My lack of anticipation for “The Tenth Inning,” Ken Burns’ and Lynn Novick’s four-hour sequel (airing in two parts Tuesday and Wednesday on PBS) to Burns’ 1994 documentary, “Baseball,” could hardly have contrasted more to how eager I was to see the original.

That 18-hour documentary came out when Burns’ glorious “The Civil War” was still fresh in my mind, came out during the work stoppage that caved in the 1994 baseball season and, perhaps most importantly, largely featured material from the distant past. Buck O’Neil, to whom “The Tenth Inning” is dedicated, made “Baseball” worthwhile all by himself.

By contrast, I wasn’t in any hurry to relive post-1993 baseball via the Burns treatment.
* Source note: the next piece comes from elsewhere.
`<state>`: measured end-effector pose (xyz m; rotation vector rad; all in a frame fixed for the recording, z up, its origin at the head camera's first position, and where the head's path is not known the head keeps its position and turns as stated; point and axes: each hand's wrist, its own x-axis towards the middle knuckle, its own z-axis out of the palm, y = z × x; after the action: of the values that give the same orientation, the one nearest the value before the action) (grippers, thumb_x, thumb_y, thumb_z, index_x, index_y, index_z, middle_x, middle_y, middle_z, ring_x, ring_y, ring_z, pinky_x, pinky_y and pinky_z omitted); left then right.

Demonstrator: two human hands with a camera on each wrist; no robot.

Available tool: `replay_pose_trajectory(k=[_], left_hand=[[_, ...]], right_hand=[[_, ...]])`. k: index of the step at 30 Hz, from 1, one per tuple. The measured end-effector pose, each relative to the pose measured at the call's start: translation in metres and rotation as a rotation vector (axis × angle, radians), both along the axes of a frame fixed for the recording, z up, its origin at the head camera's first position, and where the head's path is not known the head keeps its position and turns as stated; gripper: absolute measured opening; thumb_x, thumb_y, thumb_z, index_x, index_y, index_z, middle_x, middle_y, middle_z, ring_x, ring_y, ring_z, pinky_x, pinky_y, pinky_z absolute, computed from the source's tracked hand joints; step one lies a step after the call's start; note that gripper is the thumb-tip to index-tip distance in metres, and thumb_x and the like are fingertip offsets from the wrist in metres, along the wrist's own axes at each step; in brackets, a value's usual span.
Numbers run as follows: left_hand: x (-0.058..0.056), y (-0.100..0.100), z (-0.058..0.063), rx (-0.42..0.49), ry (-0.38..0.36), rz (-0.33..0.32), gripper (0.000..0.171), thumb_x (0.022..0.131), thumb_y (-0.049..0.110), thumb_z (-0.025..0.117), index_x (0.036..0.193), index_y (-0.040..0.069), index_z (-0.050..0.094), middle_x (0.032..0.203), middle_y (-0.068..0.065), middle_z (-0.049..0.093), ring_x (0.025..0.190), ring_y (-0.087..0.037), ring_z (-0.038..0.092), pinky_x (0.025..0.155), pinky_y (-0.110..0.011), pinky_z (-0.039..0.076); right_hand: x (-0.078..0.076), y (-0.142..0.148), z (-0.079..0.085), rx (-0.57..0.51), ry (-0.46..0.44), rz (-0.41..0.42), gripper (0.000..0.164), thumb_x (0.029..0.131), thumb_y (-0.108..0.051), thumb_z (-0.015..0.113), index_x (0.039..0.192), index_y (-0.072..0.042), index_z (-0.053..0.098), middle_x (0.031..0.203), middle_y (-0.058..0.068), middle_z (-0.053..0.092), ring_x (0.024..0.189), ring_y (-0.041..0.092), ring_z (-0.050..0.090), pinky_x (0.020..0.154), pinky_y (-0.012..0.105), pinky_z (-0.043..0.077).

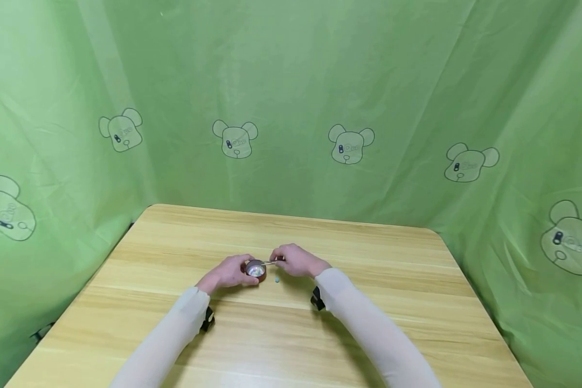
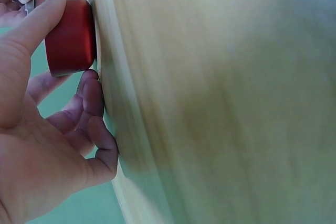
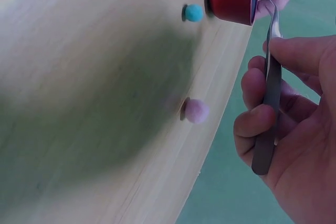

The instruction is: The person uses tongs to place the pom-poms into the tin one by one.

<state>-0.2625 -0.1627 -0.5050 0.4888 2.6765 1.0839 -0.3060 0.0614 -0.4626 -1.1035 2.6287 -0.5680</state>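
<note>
A small round red tin [image 2: 72, 38] stands on the wooden table, its top uncovered and several small pale and coloured bits visible inside from the head view. My left hand [image 1: 230, 272] grips its side between thumb and fingers. On the other side, my right hand [image 1: 297, 261] pinches a pair of metal tweezers [image 3: 272, 93] with bent tips. Those tips reach over the tin's rim; whether they hold anything I cannot tell. Close to the tin lies a blue pom-pom [image 3: 193, 12]. A pink pom-pom [image 3: 197, 111] lies nearer the right hand, hidden in the head view.
The wooden table [image 1: 271, 339] extends around both hands, with its far edge [image 1: 291, 216] beyond them. Green curtains [image 1: 291, 70] printed with bear heads hang behind the table and along both sides.
</note>
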Motion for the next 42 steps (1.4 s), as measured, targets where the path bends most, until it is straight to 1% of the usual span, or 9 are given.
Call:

I didn’t feel I had enough distance. (On top of that, “Tenth” figured to be exceedingly light on Dodger content, providing a reminder of how absent Los Angeles has been from baseball relevance for most of the past two decades.)

That latter concern was certainly borne out, but I will tell you that I did enjoy “Tenth” a bit more than I expected, with Burns (along with co-writers David McMahon and Novick) showing that at times, he can still deliver the goods.

It’s true that it’s tough to be a Dodger fan watching this program. Basically, the best one can do is take in the homage to Pedro Martinez and recall the time when he was ours, or take in the homage to Dave Roberts’ World Series steal and recall the time when he was ours. Furthermore, I felt personally insulted by the documentary’s suggestion that “no Latin player, not even (Roberto) Clemente or the Dodgers’ great Mexican pitcher of the 1980s, Fernando Valenzuela, had ever before received such an outpouring of affection and admiration” as Sammy Sosa.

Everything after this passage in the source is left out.